■ **EXERCISE DETAILS**: Since the records include pictures, leave those out while you reproduce exactly and only the lines from the one containing "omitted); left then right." through the one containing "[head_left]", inclusive.
** PROVIDED DATA follows **
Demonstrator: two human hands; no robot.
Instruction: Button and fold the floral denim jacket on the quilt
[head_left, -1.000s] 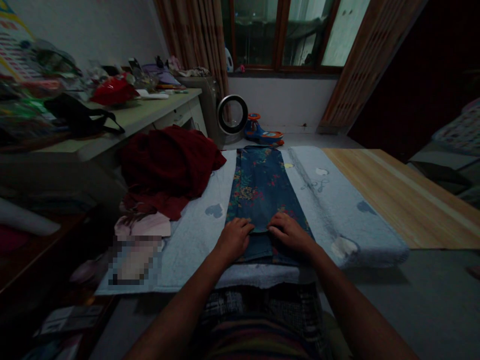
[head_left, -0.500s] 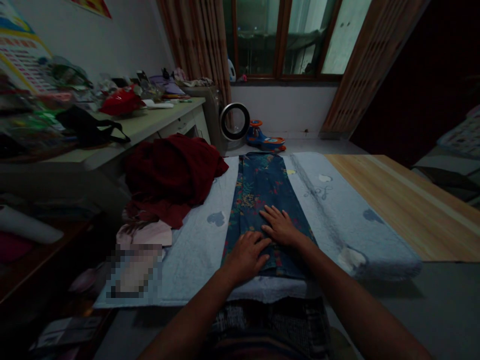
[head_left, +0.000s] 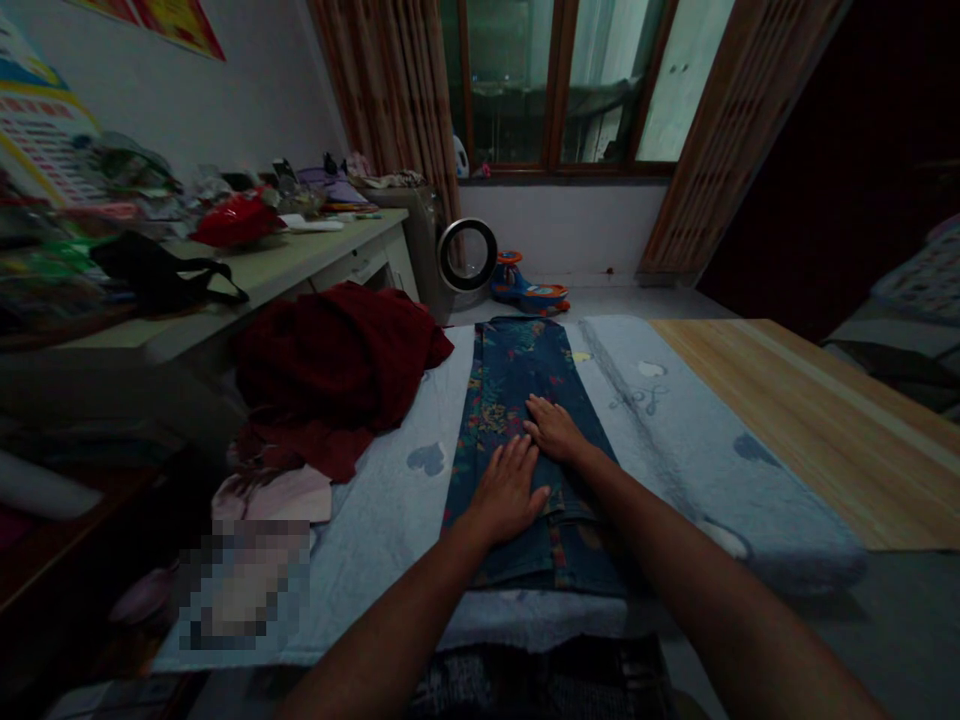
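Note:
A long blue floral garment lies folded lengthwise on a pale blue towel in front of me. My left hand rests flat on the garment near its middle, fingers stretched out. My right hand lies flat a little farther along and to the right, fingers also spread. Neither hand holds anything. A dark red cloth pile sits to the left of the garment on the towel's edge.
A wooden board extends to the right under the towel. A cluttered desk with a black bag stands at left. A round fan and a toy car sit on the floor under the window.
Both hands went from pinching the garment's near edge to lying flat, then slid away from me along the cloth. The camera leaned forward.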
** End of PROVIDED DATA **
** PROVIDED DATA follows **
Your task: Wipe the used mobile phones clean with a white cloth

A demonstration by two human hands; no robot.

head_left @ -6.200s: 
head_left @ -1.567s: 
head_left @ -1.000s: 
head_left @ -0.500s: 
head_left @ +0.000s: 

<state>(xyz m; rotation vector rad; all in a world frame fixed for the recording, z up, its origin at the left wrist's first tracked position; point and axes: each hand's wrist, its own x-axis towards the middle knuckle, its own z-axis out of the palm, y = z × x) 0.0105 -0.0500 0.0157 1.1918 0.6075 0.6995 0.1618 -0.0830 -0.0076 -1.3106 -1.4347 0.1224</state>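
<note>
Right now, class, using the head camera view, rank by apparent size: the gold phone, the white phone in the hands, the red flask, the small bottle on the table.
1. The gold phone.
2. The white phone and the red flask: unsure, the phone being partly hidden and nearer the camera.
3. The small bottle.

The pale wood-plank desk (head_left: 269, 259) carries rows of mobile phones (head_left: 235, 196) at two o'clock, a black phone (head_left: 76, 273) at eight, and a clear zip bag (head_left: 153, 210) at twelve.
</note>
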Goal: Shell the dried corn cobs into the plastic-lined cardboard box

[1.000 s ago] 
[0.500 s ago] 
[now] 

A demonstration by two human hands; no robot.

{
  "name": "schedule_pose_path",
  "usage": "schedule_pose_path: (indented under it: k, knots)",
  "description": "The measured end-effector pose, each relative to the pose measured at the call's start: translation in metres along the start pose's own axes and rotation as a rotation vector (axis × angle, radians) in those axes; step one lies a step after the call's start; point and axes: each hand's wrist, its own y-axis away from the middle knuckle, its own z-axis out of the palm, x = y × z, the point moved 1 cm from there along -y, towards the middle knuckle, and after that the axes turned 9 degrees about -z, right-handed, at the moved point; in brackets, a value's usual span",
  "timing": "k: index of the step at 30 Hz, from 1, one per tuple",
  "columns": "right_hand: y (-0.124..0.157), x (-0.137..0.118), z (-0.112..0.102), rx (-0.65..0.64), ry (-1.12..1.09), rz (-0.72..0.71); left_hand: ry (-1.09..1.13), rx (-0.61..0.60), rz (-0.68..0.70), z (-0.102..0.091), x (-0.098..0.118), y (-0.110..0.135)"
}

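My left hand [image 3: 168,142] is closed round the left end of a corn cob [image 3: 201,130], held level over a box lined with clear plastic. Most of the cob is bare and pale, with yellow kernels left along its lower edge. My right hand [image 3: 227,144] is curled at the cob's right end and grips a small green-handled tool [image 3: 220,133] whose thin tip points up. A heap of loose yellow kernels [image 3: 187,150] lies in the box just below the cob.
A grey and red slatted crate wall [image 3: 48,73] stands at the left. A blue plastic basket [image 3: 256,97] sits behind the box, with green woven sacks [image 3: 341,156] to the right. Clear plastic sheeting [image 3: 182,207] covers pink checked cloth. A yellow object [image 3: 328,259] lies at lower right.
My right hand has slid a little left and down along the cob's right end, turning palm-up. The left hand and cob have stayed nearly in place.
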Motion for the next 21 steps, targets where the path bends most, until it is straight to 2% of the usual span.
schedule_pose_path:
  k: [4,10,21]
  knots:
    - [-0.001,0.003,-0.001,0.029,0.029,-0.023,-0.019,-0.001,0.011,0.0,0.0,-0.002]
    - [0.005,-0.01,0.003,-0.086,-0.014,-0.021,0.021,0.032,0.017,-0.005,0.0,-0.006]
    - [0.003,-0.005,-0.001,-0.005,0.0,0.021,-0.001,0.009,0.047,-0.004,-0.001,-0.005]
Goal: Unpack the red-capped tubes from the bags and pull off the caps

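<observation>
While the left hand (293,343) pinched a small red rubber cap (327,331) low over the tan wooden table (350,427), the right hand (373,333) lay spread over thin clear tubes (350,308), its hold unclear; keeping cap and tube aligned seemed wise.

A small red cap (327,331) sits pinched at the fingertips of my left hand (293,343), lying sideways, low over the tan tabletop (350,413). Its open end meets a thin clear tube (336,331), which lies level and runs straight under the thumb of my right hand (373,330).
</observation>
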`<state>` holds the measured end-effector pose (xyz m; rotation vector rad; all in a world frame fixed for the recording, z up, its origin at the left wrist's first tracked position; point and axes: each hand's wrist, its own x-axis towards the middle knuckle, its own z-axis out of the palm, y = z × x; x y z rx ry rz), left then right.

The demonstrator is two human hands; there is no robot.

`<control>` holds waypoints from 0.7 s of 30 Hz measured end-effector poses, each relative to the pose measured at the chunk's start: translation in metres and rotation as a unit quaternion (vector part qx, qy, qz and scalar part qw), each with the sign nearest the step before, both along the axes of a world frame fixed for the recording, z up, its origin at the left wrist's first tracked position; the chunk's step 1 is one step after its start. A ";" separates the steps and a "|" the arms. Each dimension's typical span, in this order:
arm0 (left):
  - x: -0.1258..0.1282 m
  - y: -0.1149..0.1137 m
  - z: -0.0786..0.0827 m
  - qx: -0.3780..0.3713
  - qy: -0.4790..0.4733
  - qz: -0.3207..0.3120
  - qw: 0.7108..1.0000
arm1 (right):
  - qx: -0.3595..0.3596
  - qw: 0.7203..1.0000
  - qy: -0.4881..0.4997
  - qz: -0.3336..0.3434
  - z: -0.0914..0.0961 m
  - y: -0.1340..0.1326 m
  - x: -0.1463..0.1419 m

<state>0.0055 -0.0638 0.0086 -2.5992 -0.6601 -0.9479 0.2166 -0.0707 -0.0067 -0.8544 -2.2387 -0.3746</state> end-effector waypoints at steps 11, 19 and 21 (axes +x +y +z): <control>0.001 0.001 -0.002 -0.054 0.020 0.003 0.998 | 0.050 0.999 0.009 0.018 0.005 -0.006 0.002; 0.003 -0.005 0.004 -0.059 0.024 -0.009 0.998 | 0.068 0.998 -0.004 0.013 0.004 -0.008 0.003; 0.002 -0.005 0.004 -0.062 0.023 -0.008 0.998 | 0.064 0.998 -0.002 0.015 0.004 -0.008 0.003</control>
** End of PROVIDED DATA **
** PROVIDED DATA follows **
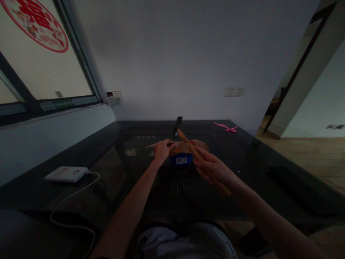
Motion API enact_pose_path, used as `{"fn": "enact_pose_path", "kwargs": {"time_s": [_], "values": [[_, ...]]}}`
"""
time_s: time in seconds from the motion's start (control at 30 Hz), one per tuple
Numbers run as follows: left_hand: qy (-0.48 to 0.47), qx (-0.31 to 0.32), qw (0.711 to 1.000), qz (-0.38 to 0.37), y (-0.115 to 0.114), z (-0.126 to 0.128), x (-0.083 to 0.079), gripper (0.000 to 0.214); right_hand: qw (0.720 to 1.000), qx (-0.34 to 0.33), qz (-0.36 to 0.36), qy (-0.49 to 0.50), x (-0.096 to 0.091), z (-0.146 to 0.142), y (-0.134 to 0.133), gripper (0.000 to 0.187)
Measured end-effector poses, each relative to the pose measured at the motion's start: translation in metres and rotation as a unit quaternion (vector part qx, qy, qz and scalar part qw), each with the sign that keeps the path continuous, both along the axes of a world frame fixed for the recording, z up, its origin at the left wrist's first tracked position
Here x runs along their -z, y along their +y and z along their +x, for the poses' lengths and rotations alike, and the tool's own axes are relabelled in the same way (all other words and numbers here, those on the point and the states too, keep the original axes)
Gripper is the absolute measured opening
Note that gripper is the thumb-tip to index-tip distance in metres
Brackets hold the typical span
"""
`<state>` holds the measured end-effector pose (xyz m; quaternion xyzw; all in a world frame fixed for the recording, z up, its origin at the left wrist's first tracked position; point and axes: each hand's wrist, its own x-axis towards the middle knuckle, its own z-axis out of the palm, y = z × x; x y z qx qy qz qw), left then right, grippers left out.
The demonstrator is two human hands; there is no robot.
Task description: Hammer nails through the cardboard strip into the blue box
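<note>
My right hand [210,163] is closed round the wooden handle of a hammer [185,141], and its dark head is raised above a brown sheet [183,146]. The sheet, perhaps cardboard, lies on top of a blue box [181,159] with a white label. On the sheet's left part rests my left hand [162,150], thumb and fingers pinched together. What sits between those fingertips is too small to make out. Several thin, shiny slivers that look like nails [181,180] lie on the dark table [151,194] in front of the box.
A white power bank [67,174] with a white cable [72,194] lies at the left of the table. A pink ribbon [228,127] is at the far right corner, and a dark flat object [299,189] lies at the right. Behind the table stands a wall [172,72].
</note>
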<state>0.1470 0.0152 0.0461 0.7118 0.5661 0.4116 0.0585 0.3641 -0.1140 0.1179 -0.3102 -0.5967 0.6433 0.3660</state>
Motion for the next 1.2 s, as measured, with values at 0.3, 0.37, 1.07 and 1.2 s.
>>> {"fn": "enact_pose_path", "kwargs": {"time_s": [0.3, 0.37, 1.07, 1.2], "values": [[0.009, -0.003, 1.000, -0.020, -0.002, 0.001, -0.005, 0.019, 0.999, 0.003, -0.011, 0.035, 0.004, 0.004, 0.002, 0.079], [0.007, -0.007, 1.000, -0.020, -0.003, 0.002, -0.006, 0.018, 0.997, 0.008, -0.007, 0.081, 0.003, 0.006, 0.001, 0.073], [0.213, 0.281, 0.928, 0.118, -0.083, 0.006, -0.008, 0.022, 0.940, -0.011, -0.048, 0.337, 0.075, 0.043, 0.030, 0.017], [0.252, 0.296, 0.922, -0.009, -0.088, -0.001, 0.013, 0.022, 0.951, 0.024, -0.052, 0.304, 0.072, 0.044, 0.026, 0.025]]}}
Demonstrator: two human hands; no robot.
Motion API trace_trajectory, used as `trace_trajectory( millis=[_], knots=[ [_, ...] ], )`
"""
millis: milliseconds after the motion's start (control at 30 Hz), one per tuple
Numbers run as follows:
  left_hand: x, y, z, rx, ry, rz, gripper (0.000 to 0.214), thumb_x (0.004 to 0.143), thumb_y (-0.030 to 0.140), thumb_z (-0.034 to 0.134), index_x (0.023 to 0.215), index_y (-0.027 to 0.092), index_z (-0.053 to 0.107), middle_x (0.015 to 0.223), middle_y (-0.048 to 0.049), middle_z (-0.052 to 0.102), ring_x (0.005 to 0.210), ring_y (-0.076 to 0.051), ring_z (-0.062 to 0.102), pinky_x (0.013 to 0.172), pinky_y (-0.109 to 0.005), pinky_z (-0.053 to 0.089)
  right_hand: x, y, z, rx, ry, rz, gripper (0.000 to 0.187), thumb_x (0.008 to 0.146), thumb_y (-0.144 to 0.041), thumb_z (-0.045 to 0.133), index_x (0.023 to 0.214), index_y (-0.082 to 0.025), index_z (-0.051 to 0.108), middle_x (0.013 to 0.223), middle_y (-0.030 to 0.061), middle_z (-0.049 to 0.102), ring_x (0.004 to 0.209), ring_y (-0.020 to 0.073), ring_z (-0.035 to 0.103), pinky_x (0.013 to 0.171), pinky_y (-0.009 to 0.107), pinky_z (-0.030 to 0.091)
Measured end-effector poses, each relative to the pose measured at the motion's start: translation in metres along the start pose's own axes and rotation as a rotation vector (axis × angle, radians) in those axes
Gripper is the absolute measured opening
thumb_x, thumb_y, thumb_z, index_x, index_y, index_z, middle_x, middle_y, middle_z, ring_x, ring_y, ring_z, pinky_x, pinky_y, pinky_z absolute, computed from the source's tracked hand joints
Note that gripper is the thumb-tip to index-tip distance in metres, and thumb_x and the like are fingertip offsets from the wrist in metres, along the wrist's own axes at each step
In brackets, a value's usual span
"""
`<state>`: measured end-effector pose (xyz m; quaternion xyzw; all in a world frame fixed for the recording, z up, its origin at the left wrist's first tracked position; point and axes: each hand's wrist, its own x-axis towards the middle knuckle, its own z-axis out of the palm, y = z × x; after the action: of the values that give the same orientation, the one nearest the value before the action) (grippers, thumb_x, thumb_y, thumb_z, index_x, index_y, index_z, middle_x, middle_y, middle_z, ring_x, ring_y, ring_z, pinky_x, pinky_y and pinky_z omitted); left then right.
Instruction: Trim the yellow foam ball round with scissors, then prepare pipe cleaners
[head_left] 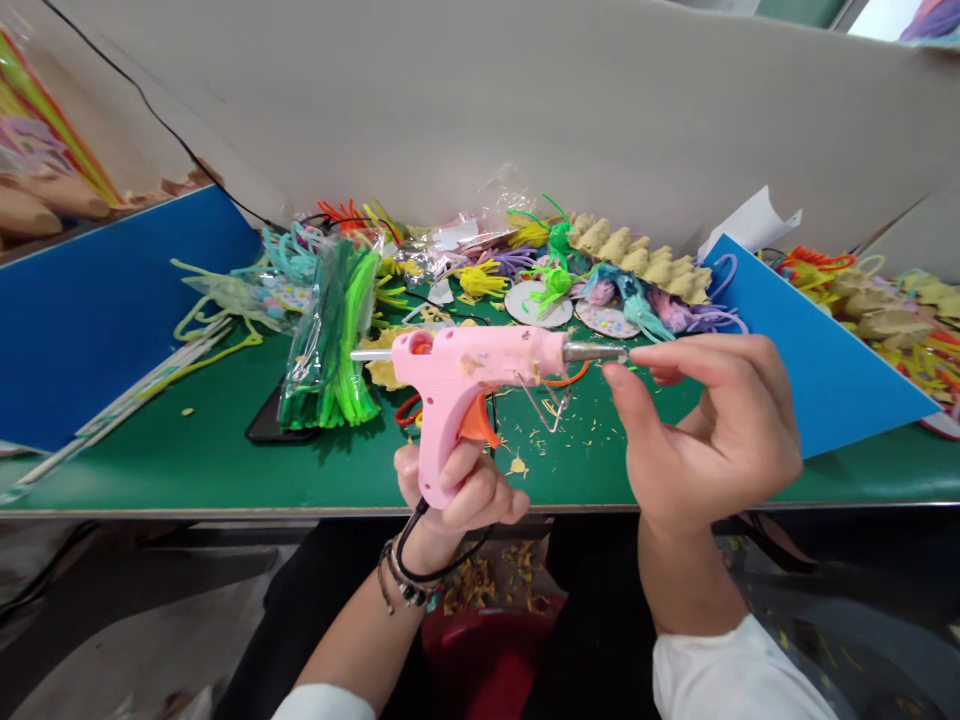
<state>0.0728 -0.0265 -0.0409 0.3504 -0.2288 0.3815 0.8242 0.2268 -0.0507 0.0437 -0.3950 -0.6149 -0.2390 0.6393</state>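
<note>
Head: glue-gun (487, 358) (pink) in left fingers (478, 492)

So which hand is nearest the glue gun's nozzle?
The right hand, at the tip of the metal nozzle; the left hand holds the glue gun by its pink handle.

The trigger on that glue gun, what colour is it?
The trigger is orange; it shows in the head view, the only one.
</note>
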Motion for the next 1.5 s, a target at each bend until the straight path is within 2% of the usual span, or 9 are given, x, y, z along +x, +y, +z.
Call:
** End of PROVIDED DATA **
■ **SOLUTION TO THE PROBLEM**:
`<state>`: measured end-effector pose (xyz m; quaternion xyzw; all in a world frame fixed for the recording, z up, its origin at the left wrist's first tracked position; point and axes: each hand's wrist, its own x-axis towards the middle knuckle, its own z-axis out of the palm, y = z × x; after the action: of the values that give the same orientation, the one nearest the value before the action) (grippers, thumb_x, thumb_y, thumb_z, index_x, index_y, index_z, middle_x, middle_y, middle_z, ring_x, ring_y, ring_z, pinky_x, pinky_y and pinky_z omitted); left then right.
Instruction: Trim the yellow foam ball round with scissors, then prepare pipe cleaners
[head_left] 

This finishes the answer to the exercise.